パイロットは腰に手をやったかと思うと、おもむろに小銃をこちらに向けた。オレたちの顔が強張る。そいつは硬い男の声音でこう告げた。
「ミネバ・ラオ・ザビだな。一緒にきてもらおう」
え、マジで誰……?
*
「どうなっている!コロニー内での戦闘など許可していないぞ!」
インダストリアル7の目前で待機しているネェル・アーガマの艦橋に怒声が響き渡った。声の主はオットー・ミタス。クルーからは密かにタヌキ親父と揶揄される、冴えない中年の風貌をした男である。オットーは艦長席から身を乗り出して、傍らでほくそ笑む男に掴みかからんばかりの威勢で問いただした。
「アルベルトさん!これは一体どういうことか!」
アルベルトと呼ばれた男は笑んだまま、目だけをオットーに向けて口を開いた。
「連邦も一枚岩ではないということです。もちろん、ロンド・ベルとて例外ではない。政治に疎い貴方には少々難しい話でしたかな?」
馬鹿な。僚艦のキャロットを見、オットーは愕然とした。ミノフスキー粒子によってコロニーの内情は知れないが、アルベルトの言を認めるのなら戦闘を始めたのはキャロットのMS隊ということになる。

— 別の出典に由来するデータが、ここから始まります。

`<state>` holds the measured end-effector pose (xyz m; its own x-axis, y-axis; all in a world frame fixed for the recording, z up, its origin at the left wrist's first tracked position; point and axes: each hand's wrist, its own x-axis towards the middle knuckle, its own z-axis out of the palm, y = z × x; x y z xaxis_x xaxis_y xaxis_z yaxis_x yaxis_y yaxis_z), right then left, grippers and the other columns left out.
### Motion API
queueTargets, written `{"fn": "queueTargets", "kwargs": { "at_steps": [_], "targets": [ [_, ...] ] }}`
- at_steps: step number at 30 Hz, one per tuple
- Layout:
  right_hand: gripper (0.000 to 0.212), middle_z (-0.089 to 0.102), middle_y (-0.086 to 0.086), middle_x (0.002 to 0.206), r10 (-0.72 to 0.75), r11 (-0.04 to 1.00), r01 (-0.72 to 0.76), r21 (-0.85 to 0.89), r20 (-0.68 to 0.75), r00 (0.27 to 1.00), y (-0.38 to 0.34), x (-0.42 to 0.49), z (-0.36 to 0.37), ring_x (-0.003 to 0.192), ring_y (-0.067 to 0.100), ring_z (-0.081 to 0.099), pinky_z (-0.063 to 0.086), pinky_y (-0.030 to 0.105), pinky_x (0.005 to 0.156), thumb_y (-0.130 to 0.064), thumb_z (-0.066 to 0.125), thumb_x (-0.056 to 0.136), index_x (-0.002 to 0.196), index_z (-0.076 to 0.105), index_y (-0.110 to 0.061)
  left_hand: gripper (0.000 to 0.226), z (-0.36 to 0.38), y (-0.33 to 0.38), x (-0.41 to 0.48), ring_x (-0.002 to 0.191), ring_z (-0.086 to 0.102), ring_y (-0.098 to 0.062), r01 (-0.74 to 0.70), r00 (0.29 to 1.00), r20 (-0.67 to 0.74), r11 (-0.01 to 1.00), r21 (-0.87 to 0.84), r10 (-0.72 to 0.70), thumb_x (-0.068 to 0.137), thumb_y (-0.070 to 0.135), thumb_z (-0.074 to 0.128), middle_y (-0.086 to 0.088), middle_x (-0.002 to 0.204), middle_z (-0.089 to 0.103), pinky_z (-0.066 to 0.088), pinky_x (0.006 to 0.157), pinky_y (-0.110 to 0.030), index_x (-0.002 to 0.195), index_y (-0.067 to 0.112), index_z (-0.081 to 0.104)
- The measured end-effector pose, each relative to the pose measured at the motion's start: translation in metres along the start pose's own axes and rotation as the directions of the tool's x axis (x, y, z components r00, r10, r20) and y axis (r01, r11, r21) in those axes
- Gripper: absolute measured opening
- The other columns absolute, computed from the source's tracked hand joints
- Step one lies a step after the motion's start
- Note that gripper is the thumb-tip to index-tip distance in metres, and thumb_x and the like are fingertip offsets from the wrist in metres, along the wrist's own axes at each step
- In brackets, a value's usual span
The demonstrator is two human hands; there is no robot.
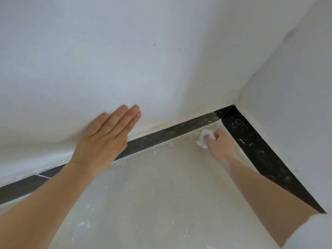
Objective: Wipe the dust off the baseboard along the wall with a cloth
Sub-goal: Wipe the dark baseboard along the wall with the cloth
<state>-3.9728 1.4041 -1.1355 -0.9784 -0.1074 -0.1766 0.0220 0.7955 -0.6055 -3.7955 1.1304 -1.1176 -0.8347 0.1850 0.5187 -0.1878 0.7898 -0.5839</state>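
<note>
hands (106, 135) (220, 143), one gripping cloth (202, 139), reach dusty corner baseboard (161, 136).

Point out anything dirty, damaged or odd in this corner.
White smears and specks cover the black baseboard, thickest near the corner. White flecks litter the floor along it. A pale line crosses the baseboard at far left, perhaps a crack or joint. The right hand grips the cloth nearby.

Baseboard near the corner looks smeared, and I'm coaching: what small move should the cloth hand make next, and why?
Probably raise the right hand and cloth onto the black baseboard by the corner and wipe: white smears show there, the cloth sits low.
</note>
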Motion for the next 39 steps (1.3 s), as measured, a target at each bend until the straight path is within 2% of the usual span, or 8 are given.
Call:
{"fn": "queueTargets", "kwargs": {
  "at_steps": [7,10,18,21,27,32,34,39],
  "targets": [
    [0.014,0.040,-0.001,0.069,0.107,0.988,-0.069,0.135,-0.297,0.949,0.014,0.059,-0.017,0.073,0.022,0.043,0.027,0.031,0.056,-0.018,0.049,0.092,0.087,0.043,-0.006,0.067,0.021,0.015,0.004,0.148,-0.007,-0.024,0.086,0.994,-0.075,0.989,0.117,-0.077,0.093,0.031,0.052,0.001,0.162,0.001,-0.007,0.118,-0.041,0.153,0.021,0.024],
    [0.012,0.043,-0.002,0.073,0.128,0.984,-0.081,0.161,-0.308,0.943,0.014,0.080,-0.017,0.075,0.021,0.045,0.028,0.030,0.051,-0.017,0.048,0.093,0.094,0.042,-0.008,0.068,0.026,0.017,0.004,0.148,-0.007,-0.026,0.096,0.992,-0.092,0.987,0.130,-0.084,0.093,0.029,0.055,0.000,0.162,0.001,-0.008,0.118,-0.043,0.153,0.020,0.024],
    [0.037,0.063,0.007,0.105,0.260,0.915,-0.102,0.391,-0.375,0.890,0.004,0.076,0.017,0.094,0.022,0.060,0.039,0.023,0.074,-0.015,0.057,0.089,0.125,0.055,-0.005,0.067,0.024,0.018,0.004,0.147,-0.009,-0.025,0.115,0.990,-0.093,0.991,0.068,-0.108,0.093,0.026,0.055,0.001,0.162,-0.001,-0.010,0.117,-0.041,0.152,0.019,0.026],
    [0.029,0.065,0.006,0.102,0.156,0.936,-0.027,0.350,-0.347,0.925,0.005,0.058,0.028,0.085,0.017,0.058,0.035,0.012,0.064,-0.013,0.058,0.089,0.117,0.061,-0.004,0.066,0.025,0.020,0.004,0.147,-0.010,-0.024,0.130,0.987,-0.095,0.991,0.038,-0.126,0.093,0.025,0.054,0.002,0.162,-0.001,-0.012,0.117,-0.040,0.152,0.019,0.026],
    [0.010,0.064,-0.003,0.075,-0.154,0.943,0.163,0.291,-0.053,0.987,0.019,0.026,0.032,0.061,0.004,0.054,0.039,0.010,0.054,-0.014,0.062,0.088,0.088,0.061,-0.024,0.064,0.026,0.019,0.005,0.147,-0.009,-0.025,0.126,0.987,-0.100,0.992,0.018,-0.123,0.092,0.026,0.055,-0.001,0.162,0.001,-0.013,0.117,-0.041,0.151,0.017,0.030],
    [0.020,0.061,0.003,0.088,0.133,0.923,0.025,0.383,-0.382,0.914,0.023,0.062,0.010,0.074,0.018,0.057,0.043,0.011,0.059,-0.007,0.060,0.084,0.104,0.062,-0.005,0.065,0.026,0.019,0.004,0.148,-0.008,-0.026,0.125,0.986,-0.116,0.992,0.031,-0.120,0.092,0.025,0.056,-0.001,0.162,0.002,-0.013,0.118,-0.041,0.151,0.017,0.030],
    [0.022,0.061,0.004,0.089,0.247,0.865,-0.016,0.502,-0.398,0.883,0.013,0.077,0.011,0.079,0.020,0.059,0.048,0.028,0.066,-0.007,0.058,0.080,0.102,0.061,-0.007,0.065,0.026,0.019,0.004,0.148,-0.009,-0.025,0.128,0.986,-0.107,0.992,0.019,-0.126,0.092,0.025,0.055,0.000,0.162,0.002,-0.013,0.118,-0.041,0.151,0.017,0.029],
    [0.022,0.053,-0.004,0.077,0.289,0.769,0.028,0.638,-0.387,0.876,-0.013,0.061,0.037,0.069,0.013,0.050,0.040,0.015,0.057,0.004,0.054,0.078,0.094,0.055,-0.011,0.066,0.025,0.021,0.003,0.148,-0.010,-0.024,0.131,0.988,-0.090,0.991,0.038,-0.127,0.092,0.026,0.054,0.000,0.162,0.001,-0.012,0.118,-0.040,0.152,0.018,0.026]
  ]
}}
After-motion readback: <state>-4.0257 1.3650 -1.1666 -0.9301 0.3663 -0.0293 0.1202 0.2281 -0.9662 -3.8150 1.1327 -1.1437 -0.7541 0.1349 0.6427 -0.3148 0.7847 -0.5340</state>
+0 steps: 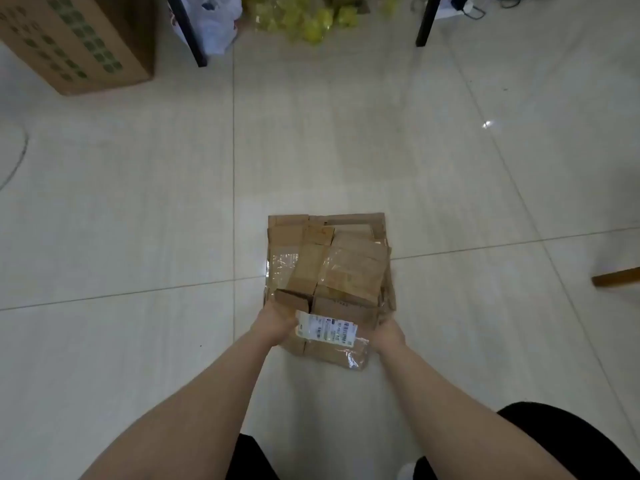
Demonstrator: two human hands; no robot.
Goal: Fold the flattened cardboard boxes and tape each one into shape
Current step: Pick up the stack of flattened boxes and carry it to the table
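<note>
A stack of flattened brown cardboard boxes (329,268) lies on the pale tiled floor in front of me, with old clear tape on several pieces. The nearest piece carries a white shipping label (327,330). My left hand (273,322) grips the stack's near left edge. On the opposite side, my right hand (389,329) holds the near right edge, fingers tucked under the cardboard. Both forearms reach forward from the bottom of the view. No tape roll is in sight.
A large printed cardboard carton (79,39) stands at the far left. Black table legs (187,29) rise at the top, with a white plastic bag (214,22) and yellow packets (308,19) between them. A wooden leg (616,277) pokes in at right.
</note>
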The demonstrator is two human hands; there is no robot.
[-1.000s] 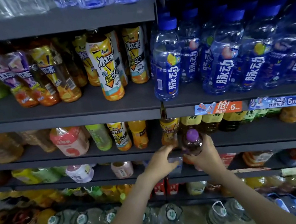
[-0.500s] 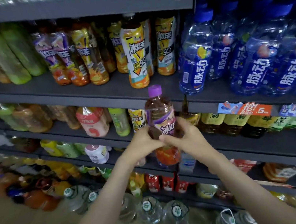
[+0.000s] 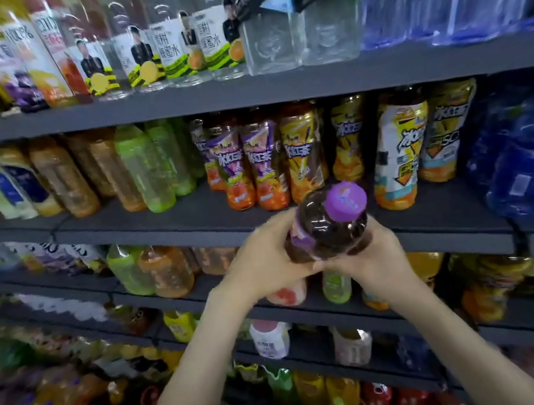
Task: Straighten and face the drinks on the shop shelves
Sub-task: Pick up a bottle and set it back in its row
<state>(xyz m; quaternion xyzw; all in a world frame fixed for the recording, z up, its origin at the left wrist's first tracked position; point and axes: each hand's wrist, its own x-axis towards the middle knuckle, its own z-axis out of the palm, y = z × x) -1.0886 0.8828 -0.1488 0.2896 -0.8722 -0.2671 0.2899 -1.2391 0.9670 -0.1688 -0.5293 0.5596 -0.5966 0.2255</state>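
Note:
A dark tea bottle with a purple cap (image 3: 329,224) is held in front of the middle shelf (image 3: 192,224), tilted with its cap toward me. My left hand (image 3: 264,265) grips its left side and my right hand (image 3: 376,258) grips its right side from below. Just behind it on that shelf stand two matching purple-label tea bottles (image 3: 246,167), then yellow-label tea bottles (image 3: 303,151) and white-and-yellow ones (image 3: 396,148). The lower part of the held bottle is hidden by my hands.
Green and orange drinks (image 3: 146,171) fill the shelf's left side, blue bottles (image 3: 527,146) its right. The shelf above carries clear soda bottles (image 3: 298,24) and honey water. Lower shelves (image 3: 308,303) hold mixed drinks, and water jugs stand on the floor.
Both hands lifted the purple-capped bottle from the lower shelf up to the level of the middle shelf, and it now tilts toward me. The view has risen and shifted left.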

政治の息苦しさを嫌った自分が流れ着いた先がこのロンド・ベルだった。艦隊司令の色が出ているのだろう。流石に無縁とは言わないが、ここには派閥争いというものはほとんど無かった。──3年ほど前までは。
シャアの反乱以来、戦闘といえばせいぜいが小規模なMS戦程度。"戦争"は終わった。口にはしなくとも、誰もがそう感じていたに違いない。だからだろう。この3年の平穏が、ロンド・ベルというシェルターの内部に、政治という名の怪物の侵入を許してしまったのである。
オットーは折れそうになる心を奮い立たせた。たとえ日陰者と指差されようとも、それでも自分は、誇り高い連邦軍人だ。誰かを守るために、その為に自分は軍人を志したのではなかったのか。
「MS隊に連絡!コロニーで暴れる馬鹿どもを止めろ!」
「艦長……!」
副長のレイアムの感極まったような声が聞こえた。そうだ、俺は、やる時はやる男なんだ。普段腑抜けだと言われようとも、譲れない部分が俺にもある。
「ミノフスキー粒子で、MS隊とは連絡がとれませんが……」
直後のレイアムの指摘に、オットーは現実に引き戻された。艦長席にドッカと腰を下ろし、恥ずかしさを誤魔化す為に最近前線を下げ始めた頭髪を撫でる。そういえば、自分は食いっぱぐれないという理由だけで軍人を志したのだった。
フン、というアルベルトの鼻を鳴らす音が、やけに艦橋に響くのだった。